Rabbi Avi Scharf

ormer Rosh Kollel in Cornell University (2000-02) and London (2008-09)



These thoughts on teshuva are dedicated to the memory of my father-in-law, HaRav Natan Daniel ben Avraham Yitzchak Siegel, who passed away this last month.  My father-in-law was a living example of a person who lived a life of Teshuva and tried to influence everybody around him to do so too. He always spent the month of Elul learning Hilchot Teshuva. He was a student of Rav Yoseph Dov Solovietchik, and studied and taught from the teachings of Rav Kook and particularly Orot HaTeshuva. He lived by the light of the teachings of Rav Nachman of Breslov that said that one always has to do teshuva upon the teshuva you have already done.

The world of teshuva is wide and vast and includes halachic concepts and deep Jewish thoughts; the climax of the whole process is Yom HaKippurim.  I want to  try to understand the words of our Sages in Masechet Yoma 86B:
“Reish Lakish said: Great is the Teshuva that intentional sins become non-intentional…is it so?
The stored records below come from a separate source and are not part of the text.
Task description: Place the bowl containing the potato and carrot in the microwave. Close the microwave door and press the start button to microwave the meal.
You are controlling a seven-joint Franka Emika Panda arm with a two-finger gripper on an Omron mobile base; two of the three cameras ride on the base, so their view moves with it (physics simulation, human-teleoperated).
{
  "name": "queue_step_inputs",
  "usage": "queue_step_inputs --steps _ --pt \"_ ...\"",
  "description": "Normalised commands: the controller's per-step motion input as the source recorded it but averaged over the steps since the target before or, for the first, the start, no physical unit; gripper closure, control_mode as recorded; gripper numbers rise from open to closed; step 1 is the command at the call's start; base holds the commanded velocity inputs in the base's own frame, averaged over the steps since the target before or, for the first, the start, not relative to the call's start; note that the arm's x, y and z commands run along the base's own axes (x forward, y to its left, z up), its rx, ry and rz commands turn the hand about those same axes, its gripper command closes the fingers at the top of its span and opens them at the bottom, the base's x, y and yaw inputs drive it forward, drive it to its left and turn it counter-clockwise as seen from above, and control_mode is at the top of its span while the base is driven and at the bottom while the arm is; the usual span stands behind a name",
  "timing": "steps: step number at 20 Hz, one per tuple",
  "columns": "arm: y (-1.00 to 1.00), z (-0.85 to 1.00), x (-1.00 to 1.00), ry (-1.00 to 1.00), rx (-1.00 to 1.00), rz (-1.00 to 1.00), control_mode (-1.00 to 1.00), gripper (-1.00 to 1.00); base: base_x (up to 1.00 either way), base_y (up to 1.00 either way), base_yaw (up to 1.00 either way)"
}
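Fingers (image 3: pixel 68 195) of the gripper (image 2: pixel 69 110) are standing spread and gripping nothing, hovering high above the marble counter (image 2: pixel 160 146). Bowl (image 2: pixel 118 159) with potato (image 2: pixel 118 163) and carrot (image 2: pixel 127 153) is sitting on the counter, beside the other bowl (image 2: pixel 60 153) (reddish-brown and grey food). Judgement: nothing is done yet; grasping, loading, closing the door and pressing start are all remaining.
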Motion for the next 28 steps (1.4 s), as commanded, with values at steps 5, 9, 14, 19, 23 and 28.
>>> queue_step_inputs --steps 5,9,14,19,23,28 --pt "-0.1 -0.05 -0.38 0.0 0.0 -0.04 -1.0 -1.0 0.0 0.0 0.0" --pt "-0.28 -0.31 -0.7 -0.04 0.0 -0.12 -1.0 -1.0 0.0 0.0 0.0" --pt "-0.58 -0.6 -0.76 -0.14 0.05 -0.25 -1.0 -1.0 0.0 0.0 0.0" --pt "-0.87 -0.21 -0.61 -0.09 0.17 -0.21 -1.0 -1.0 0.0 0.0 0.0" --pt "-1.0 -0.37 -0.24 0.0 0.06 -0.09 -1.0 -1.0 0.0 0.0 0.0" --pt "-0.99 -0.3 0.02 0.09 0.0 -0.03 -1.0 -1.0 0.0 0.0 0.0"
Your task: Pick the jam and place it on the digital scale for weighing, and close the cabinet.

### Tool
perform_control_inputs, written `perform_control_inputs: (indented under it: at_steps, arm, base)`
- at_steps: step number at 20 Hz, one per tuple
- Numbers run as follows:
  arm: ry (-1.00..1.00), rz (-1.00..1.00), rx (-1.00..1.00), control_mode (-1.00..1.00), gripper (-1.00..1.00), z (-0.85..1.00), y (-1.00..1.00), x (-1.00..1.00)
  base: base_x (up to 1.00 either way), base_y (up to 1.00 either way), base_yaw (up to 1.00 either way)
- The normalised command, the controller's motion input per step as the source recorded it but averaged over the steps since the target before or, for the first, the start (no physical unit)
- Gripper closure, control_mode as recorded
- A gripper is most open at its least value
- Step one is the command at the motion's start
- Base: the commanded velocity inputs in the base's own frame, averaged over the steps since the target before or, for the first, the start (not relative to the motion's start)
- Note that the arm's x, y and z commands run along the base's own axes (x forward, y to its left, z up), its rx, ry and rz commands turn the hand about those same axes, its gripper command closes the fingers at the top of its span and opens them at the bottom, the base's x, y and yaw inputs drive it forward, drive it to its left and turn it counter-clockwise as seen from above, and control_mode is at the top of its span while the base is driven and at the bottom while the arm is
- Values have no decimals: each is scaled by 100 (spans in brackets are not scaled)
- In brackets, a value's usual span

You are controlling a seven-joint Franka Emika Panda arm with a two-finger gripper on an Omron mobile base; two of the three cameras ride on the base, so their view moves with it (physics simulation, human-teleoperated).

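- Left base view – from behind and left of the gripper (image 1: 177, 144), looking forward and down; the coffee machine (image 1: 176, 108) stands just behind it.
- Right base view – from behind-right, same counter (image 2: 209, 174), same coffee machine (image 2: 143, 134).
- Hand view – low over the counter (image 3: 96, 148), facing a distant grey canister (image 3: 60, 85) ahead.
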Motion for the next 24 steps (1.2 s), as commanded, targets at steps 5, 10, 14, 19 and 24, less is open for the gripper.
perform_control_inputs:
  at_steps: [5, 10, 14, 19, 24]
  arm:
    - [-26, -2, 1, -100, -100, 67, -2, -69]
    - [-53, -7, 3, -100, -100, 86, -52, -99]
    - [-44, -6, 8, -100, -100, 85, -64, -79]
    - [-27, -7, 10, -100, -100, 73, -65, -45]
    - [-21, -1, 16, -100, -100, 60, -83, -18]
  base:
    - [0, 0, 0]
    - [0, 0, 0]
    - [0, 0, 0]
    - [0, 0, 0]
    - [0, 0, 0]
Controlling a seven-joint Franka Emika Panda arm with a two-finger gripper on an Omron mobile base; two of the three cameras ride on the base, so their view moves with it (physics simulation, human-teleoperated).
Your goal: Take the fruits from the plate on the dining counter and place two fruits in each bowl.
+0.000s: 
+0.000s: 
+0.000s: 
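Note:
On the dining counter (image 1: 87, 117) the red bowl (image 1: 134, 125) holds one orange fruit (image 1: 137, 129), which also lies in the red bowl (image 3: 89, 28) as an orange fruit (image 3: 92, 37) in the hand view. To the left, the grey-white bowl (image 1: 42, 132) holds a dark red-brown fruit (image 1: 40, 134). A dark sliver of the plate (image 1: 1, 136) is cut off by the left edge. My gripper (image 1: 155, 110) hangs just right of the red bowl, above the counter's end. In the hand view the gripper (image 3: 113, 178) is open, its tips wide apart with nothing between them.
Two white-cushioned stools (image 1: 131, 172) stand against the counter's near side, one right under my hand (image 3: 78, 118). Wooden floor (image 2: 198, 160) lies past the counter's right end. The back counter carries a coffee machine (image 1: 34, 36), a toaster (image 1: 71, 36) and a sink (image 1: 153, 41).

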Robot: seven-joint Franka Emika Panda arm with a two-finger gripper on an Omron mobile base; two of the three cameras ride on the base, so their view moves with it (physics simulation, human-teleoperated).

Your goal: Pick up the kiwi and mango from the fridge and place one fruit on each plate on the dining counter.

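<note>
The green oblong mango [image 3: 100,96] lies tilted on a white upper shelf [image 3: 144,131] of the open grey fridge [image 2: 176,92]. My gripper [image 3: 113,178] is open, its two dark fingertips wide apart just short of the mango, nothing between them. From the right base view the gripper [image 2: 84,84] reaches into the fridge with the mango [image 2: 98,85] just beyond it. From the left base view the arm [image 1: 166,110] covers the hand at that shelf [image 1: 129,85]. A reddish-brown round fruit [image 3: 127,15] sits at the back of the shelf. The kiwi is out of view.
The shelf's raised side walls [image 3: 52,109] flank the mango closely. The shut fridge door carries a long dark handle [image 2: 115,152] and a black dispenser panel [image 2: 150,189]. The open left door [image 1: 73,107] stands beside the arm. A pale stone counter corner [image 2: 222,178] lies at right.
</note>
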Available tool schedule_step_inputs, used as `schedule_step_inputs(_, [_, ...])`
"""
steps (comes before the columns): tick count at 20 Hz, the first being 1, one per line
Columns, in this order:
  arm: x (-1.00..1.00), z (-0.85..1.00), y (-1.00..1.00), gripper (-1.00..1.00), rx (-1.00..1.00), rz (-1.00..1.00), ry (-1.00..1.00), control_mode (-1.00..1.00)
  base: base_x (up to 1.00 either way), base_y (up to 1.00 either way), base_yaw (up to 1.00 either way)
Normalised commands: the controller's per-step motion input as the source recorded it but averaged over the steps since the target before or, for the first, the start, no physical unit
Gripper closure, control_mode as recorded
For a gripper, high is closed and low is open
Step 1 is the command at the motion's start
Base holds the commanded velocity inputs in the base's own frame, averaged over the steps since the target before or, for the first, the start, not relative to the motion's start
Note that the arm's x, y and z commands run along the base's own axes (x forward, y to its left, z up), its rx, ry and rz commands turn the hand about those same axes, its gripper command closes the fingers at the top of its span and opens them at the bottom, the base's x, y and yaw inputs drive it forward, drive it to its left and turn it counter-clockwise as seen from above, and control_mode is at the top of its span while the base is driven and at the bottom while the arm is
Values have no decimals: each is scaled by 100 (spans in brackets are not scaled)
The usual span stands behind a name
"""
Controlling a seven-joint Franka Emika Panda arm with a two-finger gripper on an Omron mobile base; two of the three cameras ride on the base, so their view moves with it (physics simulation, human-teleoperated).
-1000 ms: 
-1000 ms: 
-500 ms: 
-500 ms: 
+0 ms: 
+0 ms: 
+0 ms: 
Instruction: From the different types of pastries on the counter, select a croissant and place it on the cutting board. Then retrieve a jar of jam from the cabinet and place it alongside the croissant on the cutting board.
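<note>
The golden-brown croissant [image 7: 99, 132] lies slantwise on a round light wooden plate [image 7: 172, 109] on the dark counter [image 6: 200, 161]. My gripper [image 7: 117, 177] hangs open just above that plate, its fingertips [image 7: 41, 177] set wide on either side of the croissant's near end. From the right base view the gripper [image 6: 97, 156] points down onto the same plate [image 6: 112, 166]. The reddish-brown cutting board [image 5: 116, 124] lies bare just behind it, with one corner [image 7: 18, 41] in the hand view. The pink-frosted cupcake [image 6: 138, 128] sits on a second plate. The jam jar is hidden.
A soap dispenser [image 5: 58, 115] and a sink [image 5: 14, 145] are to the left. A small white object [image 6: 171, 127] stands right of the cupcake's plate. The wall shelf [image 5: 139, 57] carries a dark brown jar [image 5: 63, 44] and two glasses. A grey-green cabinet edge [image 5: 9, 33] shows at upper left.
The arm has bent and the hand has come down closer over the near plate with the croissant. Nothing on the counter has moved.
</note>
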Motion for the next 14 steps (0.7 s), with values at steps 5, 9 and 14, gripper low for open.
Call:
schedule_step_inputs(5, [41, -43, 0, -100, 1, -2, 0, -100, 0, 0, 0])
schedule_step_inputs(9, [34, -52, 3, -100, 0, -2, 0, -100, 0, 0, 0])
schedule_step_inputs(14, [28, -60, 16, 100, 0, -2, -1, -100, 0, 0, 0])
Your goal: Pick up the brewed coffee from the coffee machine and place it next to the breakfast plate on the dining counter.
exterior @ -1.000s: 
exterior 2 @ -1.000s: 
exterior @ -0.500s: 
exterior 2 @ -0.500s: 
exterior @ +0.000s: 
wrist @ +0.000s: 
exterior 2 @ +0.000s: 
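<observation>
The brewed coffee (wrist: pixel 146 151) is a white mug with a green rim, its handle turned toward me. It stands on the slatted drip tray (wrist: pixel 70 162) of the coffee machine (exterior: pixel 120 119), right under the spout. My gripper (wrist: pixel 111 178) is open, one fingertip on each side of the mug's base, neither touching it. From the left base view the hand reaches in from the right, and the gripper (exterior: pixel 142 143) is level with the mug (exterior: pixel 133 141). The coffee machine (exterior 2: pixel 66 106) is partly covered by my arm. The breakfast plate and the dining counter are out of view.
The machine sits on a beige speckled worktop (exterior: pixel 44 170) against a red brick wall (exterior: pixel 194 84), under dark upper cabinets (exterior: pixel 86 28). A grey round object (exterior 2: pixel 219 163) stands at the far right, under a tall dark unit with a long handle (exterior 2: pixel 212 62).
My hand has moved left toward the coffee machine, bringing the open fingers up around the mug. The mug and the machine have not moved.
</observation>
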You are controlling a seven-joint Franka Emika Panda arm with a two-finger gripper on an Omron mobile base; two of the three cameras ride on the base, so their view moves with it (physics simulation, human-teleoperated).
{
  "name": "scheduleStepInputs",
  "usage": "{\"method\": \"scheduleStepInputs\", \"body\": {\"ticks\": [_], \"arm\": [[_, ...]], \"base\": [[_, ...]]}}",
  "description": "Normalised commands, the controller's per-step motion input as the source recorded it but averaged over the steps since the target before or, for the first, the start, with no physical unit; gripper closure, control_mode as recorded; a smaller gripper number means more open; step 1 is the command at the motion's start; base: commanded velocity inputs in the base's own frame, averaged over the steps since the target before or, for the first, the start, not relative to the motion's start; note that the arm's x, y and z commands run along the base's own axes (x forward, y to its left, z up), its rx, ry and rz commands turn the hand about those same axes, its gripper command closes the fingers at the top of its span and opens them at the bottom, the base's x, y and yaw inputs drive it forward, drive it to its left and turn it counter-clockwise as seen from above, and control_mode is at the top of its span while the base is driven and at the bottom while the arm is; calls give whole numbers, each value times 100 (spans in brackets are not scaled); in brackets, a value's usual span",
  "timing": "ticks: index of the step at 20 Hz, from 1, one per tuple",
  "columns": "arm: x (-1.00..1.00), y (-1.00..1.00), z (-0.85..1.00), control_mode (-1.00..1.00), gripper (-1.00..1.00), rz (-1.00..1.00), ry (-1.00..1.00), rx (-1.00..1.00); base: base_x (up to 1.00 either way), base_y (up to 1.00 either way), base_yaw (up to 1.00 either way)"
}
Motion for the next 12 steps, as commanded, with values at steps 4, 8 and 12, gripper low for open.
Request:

There is another statement by Reish Lakish: Great is the Teshuva that intentional sins become merits, and the Gemora answers: “The second one is referring to Teshuva out of love and the first is Teshuva out of awe”.

We need to understand what is the deep difference between these two types of Teshuva.  In addition, it is odd that the Rambam does not mention these two categories in Hilchot Teshuva.

This question brought Rav Soloveitchik to examine Hilchot Teshuva and to divide Hilchot Teshuva into two main sections;
The first section: Chapters 1-4 deal with the act of Teshuva and specify all the laws and rules of Teshuva.  Already here the Rambam could have ended Hilchot Teshuva. Chapters 5 and 6 are an addition to the laws of Teshuva where he clarifies the issue of free will and the knowledge of G-d, which the Rambam refers to as the principles that are associated with Teshuva.
The second section: Chapter 7, which opens with the principle of free will, says: “Since each person has free will which is given to him, he should try to do Teshuva and to confess with words”. The Rav asks why does the Rambam, in chapter 7, return to the issue of Teshuva and what does the Rambam add here beyod what was already said.

If the Rambam’s reasoning is that the mitzvah of Teshuva is dependent on free will, he should have begun Hilchot Teshuva with this principle and should not have waited until chapter 7. However, chapter 7 bears a great new teaching. Here it is referring to a new type of Teshuva – Teshuva out of free will. This Teshuva is different in the fact that it comes from the depths of the heart of the human being himself, turning his whole being to good and choosing the right path out of his own free will. This Teshuva can be truly called: ‘Teshuva Out of Love’ and this Teshuva is only possible through absolute free will. When that which motivates the person is the awe and fear of sin and failure, then that Teshuva is not complete since it is not out of love. On the other hand, when a person achieves Teshuva through free will, then that is on a completely different level; that is teshuva out of love.

We need to understand how Teshuva out of free will has such a tremendous power that it could create such a difference in the person and his actions.

I think this could be explained based on the words of Rav Kook in his book, L’Nevuchei HaDor, chapter 1: “The main element of the image of G-d in the person is the complete freedom that the person has… Without that free will, there would be no room for Torah and commandments, as the Rambam writes in the fifth chapter of HIlchot Teshuva. As stated only when a person achieves Teshuva that reaches the essence of the image of G-d within him, only then, an essential change happens to the person himself and he has the free will to also turn intentional sins to merits”.